An interesting example is Sicherman dice: A pair of 6-sided dice, with positive number of eyes on each face that are not the classic 1..6 ones; if you throw them, the distribution of total eyes is the same as for two regular dice.
To construct them, one die is represented by:
$\begin{align*}
D(z)
&= z + z^2 + z^3 + z^4 + z^5 + z^6 \\
&= z (1 + z) (1 - z + z^2) (1 + z + z^2)
\end{align*}$
Throwing two dice gives the distribution:
$\begin{equation*}
D^2(z)
= z^2 (1 + z)^2 (1 - z + z^2)^2 (1 + z + z^2)^2
\end{equation*}$
So we want two dice, call them $D_1(z)$ and $D_2(z)$, such that $D^2(z) = D_1(z) \cdot D_2(z)$. The respective polynomials have to satisfy several conditions:
- We want that all faces have some eyes, i.e., the constant term of the polynomial has to be zero.

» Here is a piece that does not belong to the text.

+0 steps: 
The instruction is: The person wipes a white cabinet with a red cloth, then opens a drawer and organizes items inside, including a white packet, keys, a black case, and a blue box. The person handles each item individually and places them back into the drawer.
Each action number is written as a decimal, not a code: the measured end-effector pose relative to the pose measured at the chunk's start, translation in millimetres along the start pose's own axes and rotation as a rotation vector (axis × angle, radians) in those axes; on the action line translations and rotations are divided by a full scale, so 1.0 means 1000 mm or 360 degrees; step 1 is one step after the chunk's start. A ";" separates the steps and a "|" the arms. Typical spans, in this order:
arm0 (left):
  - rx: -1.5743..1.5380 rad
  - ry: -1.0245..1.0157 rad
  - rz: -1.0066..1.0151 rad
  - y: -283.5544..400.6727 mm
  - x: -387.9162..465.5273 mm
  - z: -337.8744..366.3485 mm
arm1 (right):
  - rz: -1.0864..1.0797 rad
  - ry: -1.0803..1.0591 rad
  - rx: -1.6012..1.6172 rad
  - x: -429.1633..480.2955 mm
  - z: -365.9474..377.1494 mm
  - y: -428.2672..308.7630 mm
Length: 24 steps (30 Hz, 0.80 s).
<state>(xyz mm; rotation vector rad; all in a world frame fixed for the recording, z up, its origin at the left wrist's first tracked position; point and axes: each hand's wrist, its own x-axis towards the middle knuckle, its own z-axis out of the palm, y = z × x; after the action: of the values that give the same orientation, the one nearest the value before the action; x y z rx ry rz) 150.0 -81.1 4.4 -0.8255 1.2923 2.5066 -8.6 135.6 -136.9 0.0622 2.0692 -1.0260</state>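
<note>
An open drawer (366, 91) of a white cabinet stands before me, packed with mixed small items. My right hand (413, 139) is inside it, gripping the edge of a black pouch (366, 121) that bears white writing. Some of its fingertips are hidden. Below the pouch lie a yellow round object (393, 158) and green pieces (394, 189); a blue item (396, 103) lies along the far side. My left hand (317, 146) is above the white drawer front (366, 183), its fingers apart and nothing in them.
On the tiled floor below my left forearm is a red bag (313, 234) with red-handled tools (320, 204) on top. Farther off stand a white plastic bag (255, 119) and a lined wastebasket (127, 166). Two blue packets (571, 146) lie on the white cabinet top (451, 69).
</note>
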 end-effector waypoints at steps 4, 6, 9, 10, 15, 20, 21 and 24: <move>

We need to assign a $z$ factor to each.
- The coefficients have to be integers (number of faces with each number of eyes). It is a fun fact that if a polynomial with integer coefficients factors, the primitive factors have integer coefficients (from Gauss' lemma). So this isn't a restriction.
- The number of faces of the dice has to be six. This is the sum of the coefficients in the polynomial, which is just $D_i(1)$. The respective factors at $z = 1$ are $1$, $2$, $1$ and $3$. We have to give a $1 + z$ and a $1 + z + z^2$ to each, we can shuffle the $1 - z + z^2$ factors around.
Thus the only solution (except for switching the dice, and classical dice) is:
$\begin{align*}
D_1(z)
&= z (1 + z) (1 + z + z^2) \\
&= z + 2 z^2 + 2 z^3 + z^4 \\
D_2(z)
&= z (1 + z) (1 + z + z^2) (1 - z + z^2)^2 \\
&= z + z^3 + z^4 + z^5 + z^6 + z^8
\end{align*}$
This translates into dice with faces marked $\{1, 2, 2, 3, 3, 4\}$ and $\{1, 3, 4, 5, 6, 8\}$.